Imatinib Child Dose - Dosage for Children

- Pediatric Dosing: Imatinib is used in pediatric patients for CML and GISTs, with dosing generally based on body surface area (BSA). The typical dose for children is 340 mg/m² per day, with a maximum dose of 600 mg daily.
- Safety Considerations: Imatinib has shown efficacy in pediatric CML but may have more pronounced side effects in children, especially regarding growth and development.
- Efficacy and Monitoring: Regular monitoring of growth parameters, blood counts, and liver function is necessary in pediatric patients.
- Adjustments: Dosing adjustments may be needed based on individual tolerability, particularly if significant side effects such as liver toxicity or growth retardation occur. Regular follow-up is essential to assess long-term effects.
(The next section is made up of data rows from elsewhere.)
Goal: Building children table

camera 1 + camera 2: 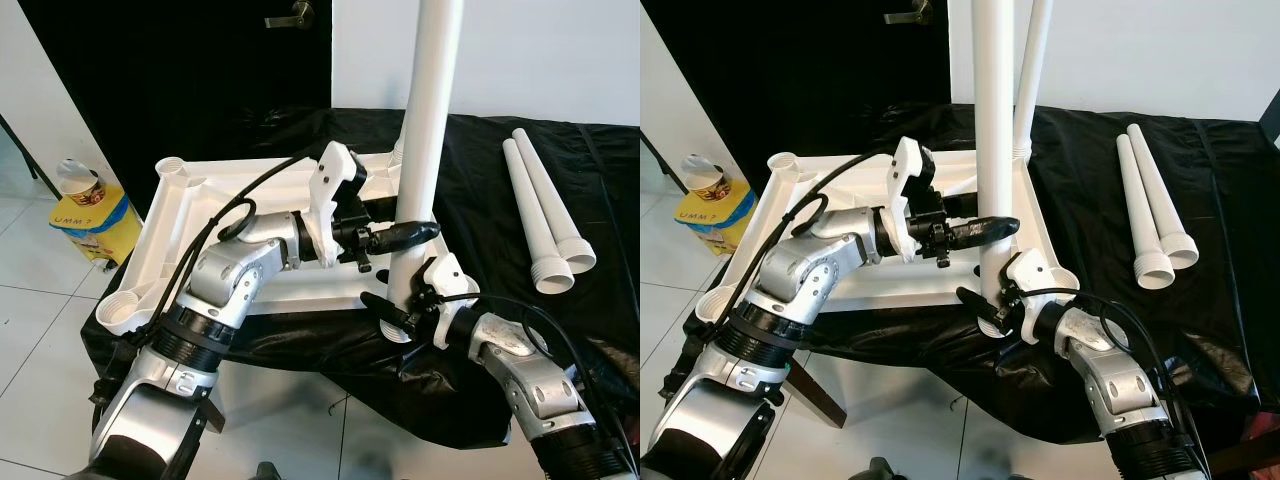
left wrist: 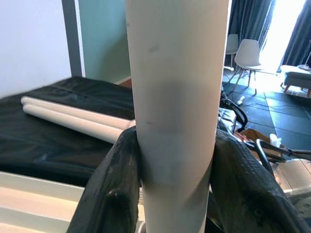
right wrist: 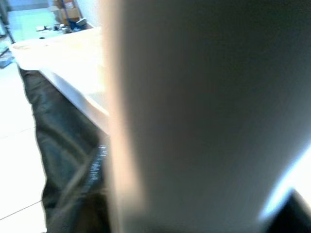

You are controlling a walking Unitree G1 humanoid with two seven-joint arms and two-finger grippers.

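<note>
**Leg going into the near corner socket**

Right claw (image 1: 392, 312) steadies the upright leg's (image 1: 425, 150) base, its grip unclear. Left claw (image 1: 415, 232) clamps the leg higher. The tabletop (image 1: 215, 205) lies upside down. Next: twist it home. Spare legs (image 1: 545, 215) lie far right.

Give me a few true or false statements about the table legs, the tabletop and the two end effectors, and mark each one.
1. The left end effector is shut on the upright table leg. True.
2. Four loose legs lie on the black cloth. False: two loose legs lie there, side by side.
3. The white tabletop lies upside down, its corner sockets facing up. True.
4. The right end effector hangs idle, far from the leg. False: it is at the base of the upright leg, near the tabletop corner.
5. A yellow container stands on the floor on the robot's left. True.
</note>
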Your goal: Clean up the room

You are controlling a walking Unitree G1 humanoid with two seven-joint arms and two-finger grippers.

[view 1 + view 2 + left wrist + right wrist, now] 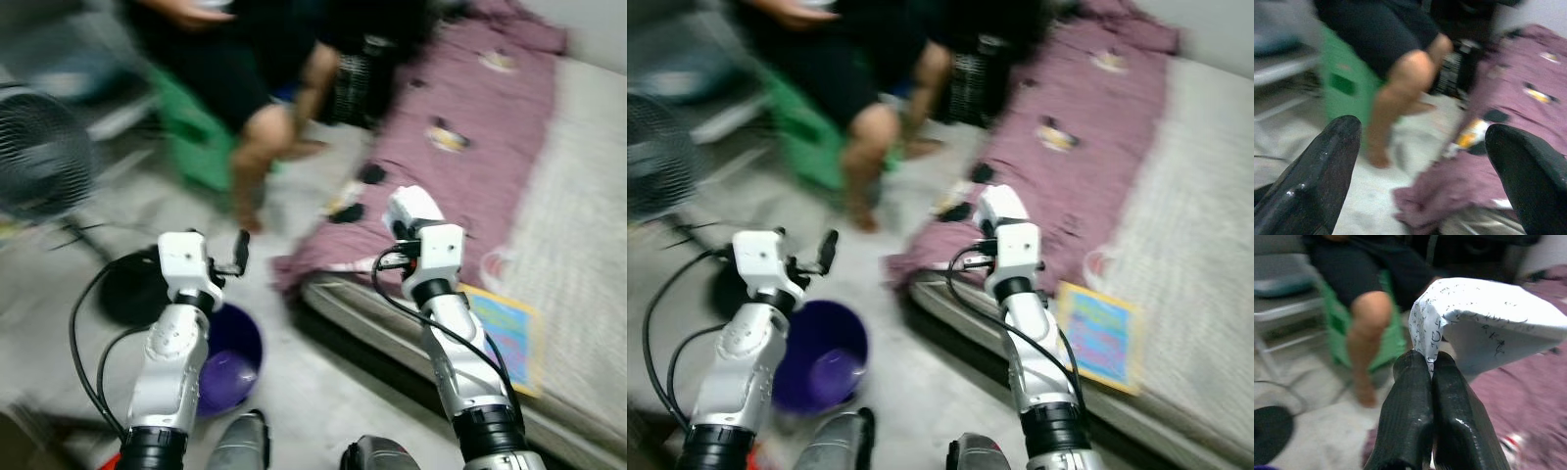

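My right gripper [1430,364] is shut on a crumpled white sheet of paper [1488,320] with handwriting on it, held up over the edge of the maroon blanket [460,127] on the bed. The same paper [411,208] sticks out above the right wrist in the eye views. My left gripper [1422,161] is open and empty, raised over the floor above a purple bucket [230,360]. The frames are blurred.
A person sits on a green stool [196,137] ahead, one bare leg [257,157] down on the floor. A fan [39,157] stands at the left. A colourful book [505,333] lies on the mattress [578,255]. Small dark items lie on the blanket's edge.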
Imatinib Renal Dose - Dosage for Kidney Conditions

- Renal Impairment Considerations: Imatinib is not significantly cleared by the kidneys, but renal function should still be monitored during treatment, especially in patients with pre-existing kidney conditions.
- Dosage Adjustment: For patients with moderate to severe renal impairment, Imatinib may be used with caution. However, routine dose adjustments are generally not required unless significant renal dysfunction occurs.
- Monitoring: Kidney function should be regularly monitored during treatment, with particular attention to serum creatinine levels and urine output.
- Management of Toxicity: In cases of renal toxicity, Imatinib should be discontinued, and a dose reduction may be considered upon reintroduction if appropriate.